Go line by line through the listing below and copy those that hold "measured".

■ **The data**:
=== Begin Enclosure ===

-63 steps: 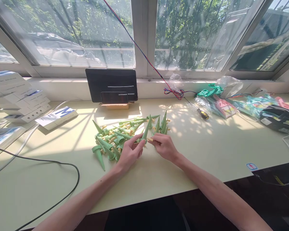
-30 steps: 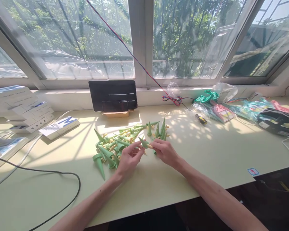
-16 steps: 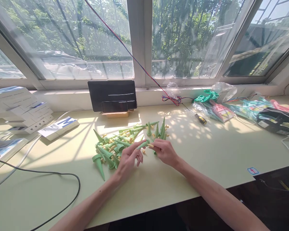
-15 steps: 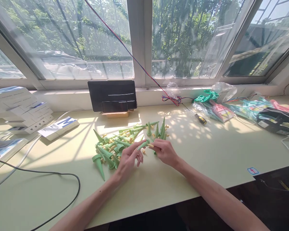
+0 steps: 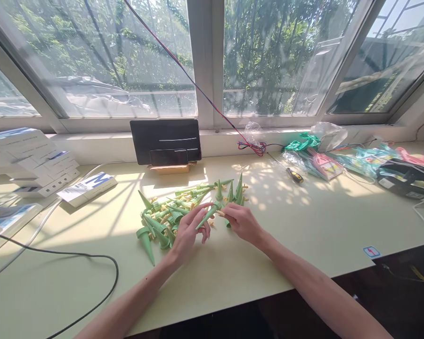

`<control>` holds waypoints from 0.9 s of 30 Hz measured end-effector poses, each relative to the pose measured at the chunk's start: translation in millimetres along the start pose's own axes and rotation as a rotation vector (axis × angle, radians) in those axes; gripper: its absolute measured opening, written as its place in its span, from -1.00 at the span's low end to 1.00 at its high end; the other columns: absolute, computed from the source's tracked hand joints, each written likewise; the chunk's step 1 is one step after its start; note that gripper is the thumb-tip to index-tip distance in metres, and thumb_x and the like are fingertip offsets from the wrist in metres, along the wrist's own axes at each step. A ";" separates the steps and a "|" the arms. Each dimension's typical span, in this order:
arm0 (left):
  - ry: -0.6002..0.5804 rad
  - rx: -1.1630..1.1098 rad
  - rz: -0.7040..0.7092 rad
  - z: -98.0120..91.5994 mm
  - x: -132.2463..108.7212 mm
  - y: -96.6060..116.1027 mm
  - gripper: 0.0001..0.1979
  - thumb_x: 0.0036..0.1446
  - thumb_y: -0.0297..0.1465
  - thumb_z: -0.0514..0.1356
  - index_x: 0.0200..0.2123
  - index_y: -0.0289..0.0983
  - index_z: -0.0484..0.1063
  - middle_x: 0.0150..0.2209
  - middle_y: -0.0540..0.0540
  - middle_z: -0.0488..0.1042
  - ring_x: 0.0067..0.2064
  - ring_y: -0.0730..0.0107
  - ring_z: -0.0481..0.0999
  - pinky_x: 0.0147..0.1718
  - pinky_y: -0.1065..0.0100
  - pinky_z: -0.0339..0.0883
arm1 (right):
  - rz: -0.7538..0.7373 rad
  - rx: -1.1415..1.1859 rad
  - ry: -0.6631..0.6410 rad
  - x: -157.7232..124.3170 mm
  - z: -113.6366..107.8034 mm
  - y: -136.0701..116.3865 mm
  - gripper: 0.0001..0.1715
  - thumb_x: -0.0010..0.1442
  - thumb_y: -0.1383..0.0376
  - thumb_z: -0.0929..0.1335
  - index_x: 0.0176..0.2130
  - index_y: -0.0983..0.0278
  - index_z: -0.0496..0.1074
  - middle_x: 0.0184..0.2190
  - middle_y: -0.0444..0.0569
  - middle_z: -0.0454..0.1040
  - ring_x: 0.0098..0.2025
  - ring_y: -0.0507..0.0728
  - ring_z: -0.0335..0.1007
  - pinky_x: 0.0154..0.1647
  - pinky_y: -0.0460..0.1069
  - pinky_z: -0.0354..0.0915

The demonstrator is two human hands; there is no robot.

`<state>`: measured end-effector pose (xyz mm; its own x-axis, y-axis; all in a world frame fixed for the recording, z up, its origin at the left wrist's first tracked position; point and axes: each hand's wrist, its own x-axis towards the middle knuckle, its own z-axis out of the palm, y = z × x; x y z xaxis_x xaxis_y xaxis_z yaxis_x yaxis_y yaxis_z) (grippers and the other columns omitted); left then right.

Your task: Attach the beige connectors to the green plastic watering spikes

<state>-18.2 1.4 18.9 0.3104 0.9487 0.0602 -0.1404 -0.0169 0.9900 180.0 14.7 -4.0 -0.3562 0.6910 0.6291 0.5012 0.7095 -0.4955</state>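
We see smooth, matt, plastic-looking surfaces on the green cone (image 5: 207, 217) and tan peg (image 5: 220, 213). Our worktop (image 5: 304, 221) looks smooth and mostly matt. The tablet (image 5: 164, 133) shows a glossy black face, the white carton (image 5: 87, 189) smooth printed card, the black cable (image 5: 92, 255) a rough, braided-looking sheath, the clear bag (image 5: 329, 135) crinkled, shiny film.

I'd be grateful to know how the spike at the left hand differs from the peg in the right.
The spike is green, the peg tan. The spike tapers to a point; the peg shows only as a thin stub. The spike lies against the left hand, while the right hand pinches the peg.
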 end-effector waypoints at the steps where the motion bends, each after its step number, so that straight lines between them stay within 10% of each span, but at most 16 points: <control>1: 0.005 -0.010 -0.005 0.3 0.1 0.6 -0.55 0.29 -0.16 0.13 0.14 -0.25 0.39 -0.50 0.00 0.38 -0.57 0.48 0.32 -0.63 0.42 0.24 | -0.007 -0.018 -0.019 -0.1 -0.8 0.4 -0.58 0.45 0.29 0.13 -0.36 0.27 0.41 -0.48 -0.09 0.31 -0.47 0.03 0.19 -0.44 -0.10 0.14; 11: -0.002 -0.061 -0.202 5.2 0.5 6.5 -0.57 0.22 -0.12 0.20 0.03 -0.27 0.36 -0.56 0.10 0.28 -0.64 0.61 0.15 -0.67 0.51 0.02 | -0.100 -0.146 -0.127 -1.3 -7.2 -1.0 -0.66 0.36 0.47 0.14 -0.35 0.27 0.36 -0.45 -0.10 0.30 -0.48 0.01 0.08 -0.48 -0.11 0.01; 27: 0.032 0.018 -0.133 -1.8 3.9 -11.1 -0.45 0.14 -0.11 0.29 0.15 -0.22 0.41 -0.44 0.06 0.31 -0.55 0.59 0.18 -0.63 0.49 0.12 | -0.020 -0.046 -0.090 -2.7 -0.8 -2.6 -0.69 0.34 0.41 0.21 -0.41 0.28 0.39 -0.50 -0.13 0.31 -0.51 -0.01 0.05 -0.49 -0.11 -0.05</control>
<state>-17.2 5.9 7.9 0.2950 0.9525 -0.0754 -0.0829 0.1041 0.9911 180.2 10.9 -3.9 -0.4346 0.6880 0.5811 0.5285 0.7173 -0.4540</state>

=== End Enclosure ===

■ **Output**:
`<control>` holds waypoints from 0.9 s of 30 Hz measured end-effector poses, each relative to the pose measured at the chunk's start: translation in millimetres along the start pose's own axes and rotation as a rotation vector (axis × angle, radians) in those axes; gripper: its absolute measured opening, written as its place in its span, from -1.00 at the span's low end to 1.00 at its high end; the other columns: absolute, computed from the source's tracked hand joints, each written likewise; the chunk's step 1 is one step after its start; note that gripper is the thumb-tip to index-tip distance in metres, and thumb_x and the like are fingertip offsets from the wrist in metres, along the wrist's own axes at each step. A ";" separates the steps and a "|" the arms. Each dimension's typical span, in this order:
`<state>`: measured end-effector pose (xyz mm; its own x-axis, y-axis; all in a world frame fixed for the recording, z up, its origin at the left wrist's first tracked position; point and axes: each hand's wrist, its own x-axis towards the middle knuckle, its own z-axis out of the palm, y = z × x; x y z xaxis_x xaxis_y xaxis_z yaxis_x yaxis_y yaxis_z) (grippers and the other columns omitted); left then right.

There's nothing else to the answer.